Assignment. With every picture left out, give the data below back exactly.
┌──
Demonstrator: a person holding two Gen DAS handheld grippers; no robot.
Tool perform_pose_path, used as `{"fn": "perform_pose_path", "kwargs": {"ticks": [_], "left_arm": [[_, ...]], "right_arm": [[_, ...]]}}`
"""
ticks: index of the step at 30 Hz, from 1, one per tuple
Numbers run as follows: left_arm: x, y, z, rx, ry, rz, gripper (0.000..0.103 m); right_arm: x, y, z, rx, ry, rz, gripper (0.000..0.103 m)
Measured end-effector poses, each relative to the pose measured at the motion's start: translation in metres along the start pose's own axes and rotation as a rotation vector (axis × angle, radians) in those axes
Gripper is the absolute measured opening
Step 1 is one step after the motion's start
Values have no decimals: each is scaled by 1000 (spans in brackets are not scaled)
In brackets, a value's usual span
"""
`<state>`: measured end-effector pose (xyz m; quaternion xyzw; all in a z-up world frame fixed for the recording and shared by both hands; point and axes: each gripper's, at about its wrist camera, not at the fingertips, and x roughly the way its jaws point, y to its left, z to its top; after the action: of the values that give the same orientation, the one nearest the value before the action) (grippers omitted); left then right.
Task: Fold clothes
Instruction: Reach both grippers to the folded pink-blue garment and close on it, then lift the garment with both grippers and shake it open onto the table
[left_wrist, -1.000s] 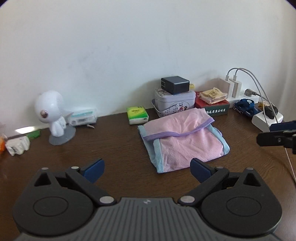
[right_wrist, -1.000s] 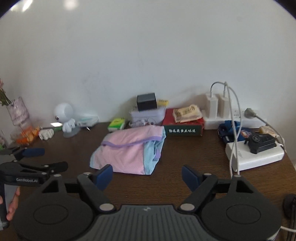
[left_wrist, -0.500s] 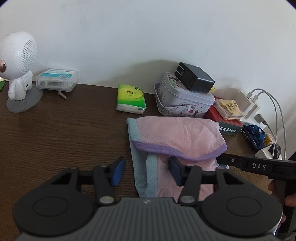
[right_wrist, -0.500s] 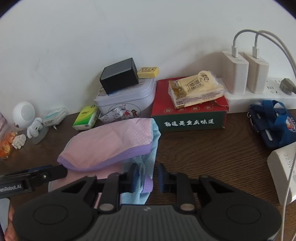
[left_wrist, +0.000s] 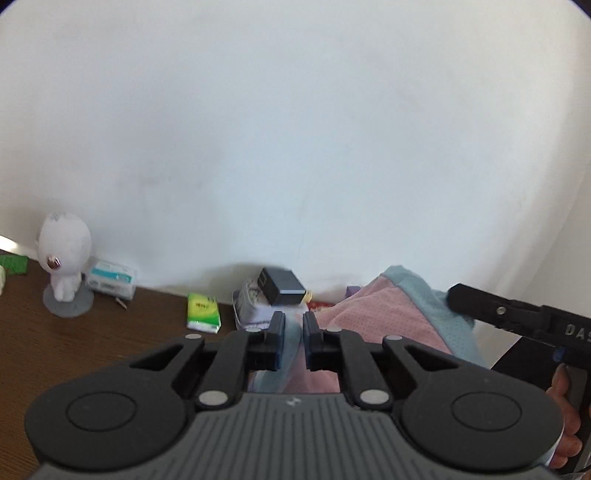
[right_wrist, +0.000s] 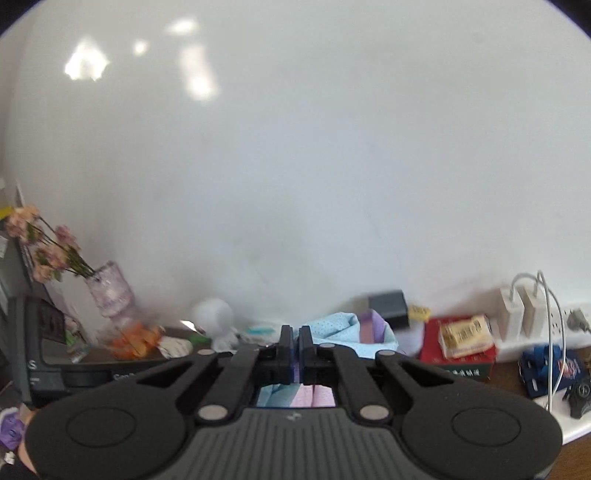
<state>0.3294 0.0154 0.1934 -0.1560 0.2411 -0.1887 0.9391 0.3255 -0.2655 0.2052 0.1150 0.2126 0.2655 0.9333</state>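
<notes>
The pink mesh garment (left_wrist: 388, 321) with light-blue and purple trim hangs lifted off the brown table (left_wrist: 74, 350). In the left wrist view my left gripper (left_wrist: 293, 326) is closing, and its pads pinch a light-blue edge of the cloth. The right gripper's black finger (left_wrist: 495, 308) reaches the garment's upper right edge, and a hand (left_wrist: 561, 406) holds it. In the right wrist view my right gripper (right_wrist: 295, 338) is closing tight, with a purple and blue fold of the garment (right_wrist: 343, 326) between its pads. More cloth hangs below the jaws.
Along the wall stand a white robot figure (left_wrist: 64, 258), a green tissue pack (left_wrist: 203, 310), a tin with a black box on top (left_wrist: 280, 286), a red box (right_wrist: 458, 354), a power strip with chargers (right_wrist: 524, 317) and a flower vase (right_wrist: 109, 291).
Both grippers dropped to the folded garment, shut on its near edge and rose with it. The views now tilt up toward the wall and the cloth hangs from the jaws.
</notes>
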Motion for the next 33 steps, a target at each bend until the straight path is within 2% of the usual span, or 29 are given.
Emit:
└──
Result of this task.
Demonstrator: a person holding two Gen DAS handheld grippers; no robot.
Tool perform_pose_path, used as `{"fn": "perform_pose_path", "kwargs": {"ticks": [_], "left_arm": [[_, ...]], "right_arm": [[_, ...]]}}`
"""
ticks: index of the step at 30 Hz, from 1, one per tuple
Numbers run as follows: left_arm: x, y, z, rx, ry, rz, gripper (0.000..0.103 m); right_arm: x, y, z, rx, ry, rz, gripper (0.000..0.103 m)
Measured end-effector poses, each relative to the pose measured at the motion's start: translation in metres along the start pose's own axes and rotation as a rotation vector (axis × angle, radians) in those axes
Gripper is the absolute measured opening
Step 1 is one step after the motion's start
Values have no decimals: each is scaled by 1000 (spans in brackets are not scaled)
In brackets, a value's usual span
"""
`<state>`: measured end-effector pose (xyz m; quaternion xyzw; all in a z-up world frame fixed for the recording and shared by both hands; point and axes: each gripper's, at about its wrist camera, not at the fingertips, and x roughly the way its jaws point, y to its left, z to its top; after the action: of the values that give the same orientation, the one nearest the value before the action) (grippers omitted); left then right.
Task: Fold clothes
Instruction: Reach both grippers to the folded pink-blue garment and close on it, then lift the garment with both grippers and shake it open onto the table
[left_wrist, -1.000s] 
[right_wrist, -1.000s] 
[left_wrist, -0.500s] 
[right_wrist, -0.500s] 
[left_wrist, +0.000s] 
[right_wrist, +0.000s] 
<state>0.3294 0.0154 0.1934 -0.1560 0.2411 -0.1887 0.9391 0.3255 -0.2655 0.2052 0.1150 0.2126 0.2655 0.9333</state>
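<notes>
The pink mesh garment (left_wrist: 388, 321) with light-blue and purple trim hangs lifted off the brown table (left_wrist: 74, 350). In the left wrist view my left gripper (left_wrist: 293, 326) is closing, and its pads pinch a light-blue edge of the cloth. The right gripper's black finger (left_wrist: 495, 308) reaches the garment's upper right edge, and a hand (left_wrist: 561, 406) holds it. In the right wrist view my right gripper (right_wrist: 295, 338) is closing tight, with a purple and blue fold of the garment (right_wrist: 343, 326) between its pads. More cloth hangs below the jaws.
Along the wall stand a white robot figure (left_wrist: 64, 258), a green tissue pack (left_wrist: 203, 310), a tin with a black box on top (left_wrist: 280, 286), a red box (right_wrist: 458, 354), a power strip with chargers (right_wrist: 524, 317) and a flower vase (right_wrist: 109, 291).
Both grippers dropped to the folded garment, shut on its near edge and rose with it. The views now tilt up toward the wall and the cloth hangs from the jaws.
</notes>
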Motion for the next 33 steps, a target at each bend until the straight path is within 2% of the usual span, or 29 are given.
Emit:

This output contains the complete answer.